Les Chaussons rouges : incandescente expérience ciné

1947. La magie du cinéma n’a pas d’âge et la restauration de ce chef d’oeuvre en technicolor en est ici une nouvelle preuve. Dans ce récit flamboyant qui a pour décor les coulisses d’un ballet adapté d’un conte d’Andersen, la fiction n’empêche pas l’expérimentation de l’image, bien au contraire, nous offrant ici une vraie réflexion sur l’exigence de la vie artistique.

Les Chaussons rouges est souvent cité par les grands cinéastes comme un chef d’oeuvre incontournable, un trésor d’inspirations en tous genres.

« Les Chaussons rouges est le seul film à voir avant de mourir » assure ainsi Coppola. « Indéniablement le plus beau film en Technicolor. Une vision jamais égalée » précise Martin Scorsese.

Mais que se cache-t-il donc vraiment derrière cet apparent chef d’oeuvre ?

Tout simplement une alchimie rare, une combinaison parfaite entre la recherche esthétique d’un film (la séquence centrale du film de 17 minutes mettant en scène le ballet adapté du conte d’Andersen reste un vrai défi de cinéma du point de vue de la réalisation), son propos (sa réflexion souterraine sur l’exigence de l’art et la vie sans concession de l’artiste pour qui danser équivaut à respirer), le choix de ses décors (naturels et en studios) et surtout l’interprétation de cette intrigue par une célèbre ballerine (Moira Shearer) et un acteur autrichien (Anton Walbrok) plus mystérieux et charismatique que jamais.

L’art comme une entrée en religion

Au delà du plaisir glamour de circuler dans les coulisses de Covent Garden, de l’Opéra de Paris ou de celui de Monte-Carlo, Les Chaussons rouges propose une intrigue miroir où le récit transversal du conte d’Andersen sert finalement de parabole au récit principal.

L’héroïne du conte et celle du film ne font finalement plus qu’un lors du dénouement. Toutes d’eux ont fait le choix de la passion pour l’art, comme l’on rentrerait en religion.

C’est cet « appel » à vivre son art et renoncer aux bonheurs de la vie simple qui a probablement interpellé des générations d’artistes.

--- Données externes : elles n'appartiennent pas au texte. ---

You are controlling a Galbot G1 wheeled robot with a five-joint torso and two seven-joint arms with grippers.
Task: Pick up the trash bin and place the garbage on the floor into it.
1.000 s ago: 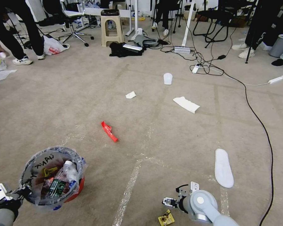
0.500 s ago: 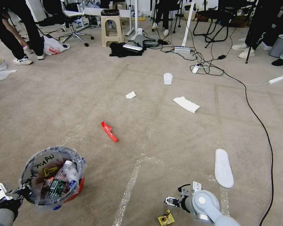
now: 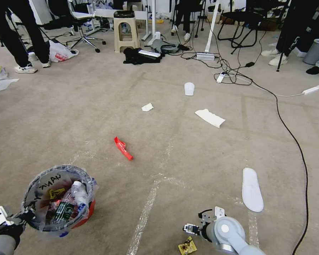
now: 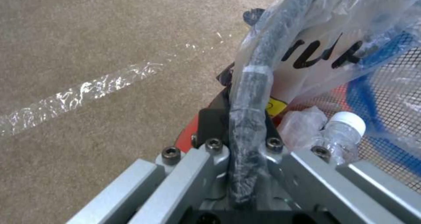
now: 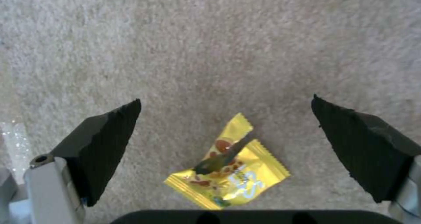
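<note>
The trash bin (image 3: 42,184), red with a crinkled clear liner bearing black writing, hangs at the lower left in the head view. My left gripper (image 3: 24,215) is shut on its rim (image 4: 259,59), the liner pinched between the fingers. A green-labelled bottle (image 3: 65,207) and wrappers lie inside. At the bottom centre my right gripper (image 3: 192,229) hovers open just above a yellow wrapper (image 3: 187,246). In the right wrist view that wrapper (image 5: 230,171) lies on the floor (image 5: 210,46) between the spread black pads (image 5: 110,138). Farther off lie a red wrapper (image 3: 123,148), a white tissue (image 3: 147,107) and a white paper (image 3: 210,117).
A white slipper (image 3: 252,189) lies right of my right arm. A black cable (image 3: 297,148) runs down the right side. A white cup (image 3: 189,88) stands farther out. A stool (image 3: 124,30), clothes, chairs and people's legs line the back. Shiny tape (image 3: 145,212) crosses the carpet.
My right gripper drifted slightly right, then back left, staying open over the yellow wrapper. The bin and left gripper have not moved.
</note>
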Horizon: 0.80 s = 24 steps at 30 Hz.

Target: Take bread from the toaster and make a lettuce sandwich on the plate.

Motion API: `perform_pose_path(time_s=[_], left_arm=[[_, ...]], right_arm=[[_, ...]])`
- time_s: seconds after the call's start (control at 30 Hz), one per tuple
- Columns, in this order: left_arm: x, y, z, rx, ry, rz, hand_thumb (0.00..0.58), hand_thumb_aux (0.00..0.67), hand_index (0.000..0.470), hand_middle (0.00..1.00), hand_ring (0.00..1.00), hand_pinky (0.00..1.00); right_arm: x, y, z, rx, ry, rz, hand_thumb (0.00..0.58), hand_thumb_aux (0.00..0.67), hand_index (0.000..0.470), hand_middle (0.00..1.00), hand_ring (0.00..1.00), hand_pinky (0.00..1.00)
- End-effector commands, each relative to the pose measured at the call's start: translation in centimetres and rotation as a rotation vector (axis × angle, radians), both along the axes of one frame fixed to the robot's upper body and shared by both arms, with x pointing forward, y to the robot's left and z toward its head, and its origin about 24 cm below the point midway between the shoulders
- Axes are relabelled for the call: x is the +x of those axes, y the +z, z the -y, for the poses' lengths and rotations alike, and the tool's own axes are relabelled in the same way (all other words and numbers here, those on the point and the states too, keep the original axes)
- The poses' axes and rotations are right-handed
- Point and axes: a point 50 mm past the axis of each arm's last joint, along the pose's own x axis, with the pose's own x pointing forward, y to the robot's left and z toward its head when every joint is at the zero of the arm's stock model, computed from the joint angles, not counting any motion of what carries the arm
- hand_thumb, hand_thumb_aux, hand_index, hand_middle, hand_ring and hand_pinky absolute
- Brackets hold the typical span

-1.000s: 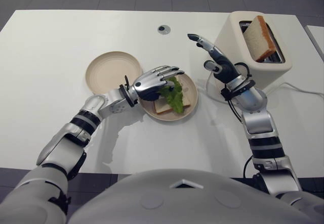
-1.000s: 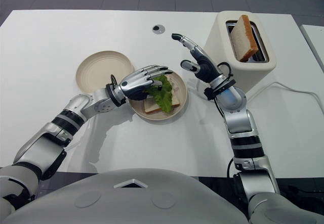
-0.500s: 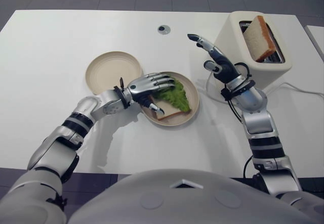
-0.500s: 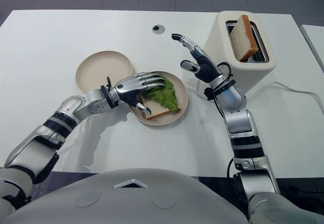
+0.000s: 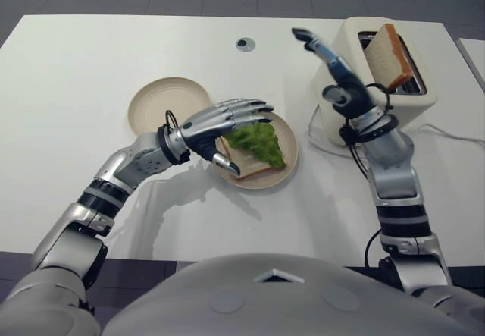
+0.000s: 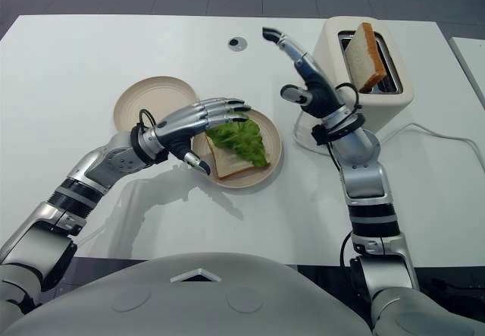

Sorte de Méphisto rappelant à l’héroïne qu’elle a signé avec le diable, le personnage de l’imprésario, interprété par Anton Walbrok nous touche par son paradoxe. Personnage antipahique, d’une extrême froideur, on ne peut s’empêcher d’apprécier à la fois sa progressive fragilité mise à nu, et son obstination farouche à ne croire qu’en son art.

La passion dévorante pour l’art est au coeur de cette romance qui n’a pas pris une ride. Ses réalisateurs britanniques Powell et Pressburger signeront d’autres oeuvres remarquées dans les années cinquante mais ce sont Les Chaussons rouges, au chromatisme incandescent, qui marqueront à jamais les esprits.

A noter que le film est actuellement projeté dans la salle du Champollion à Paris. Il est également sorti en DVD aux Editions Carlotta.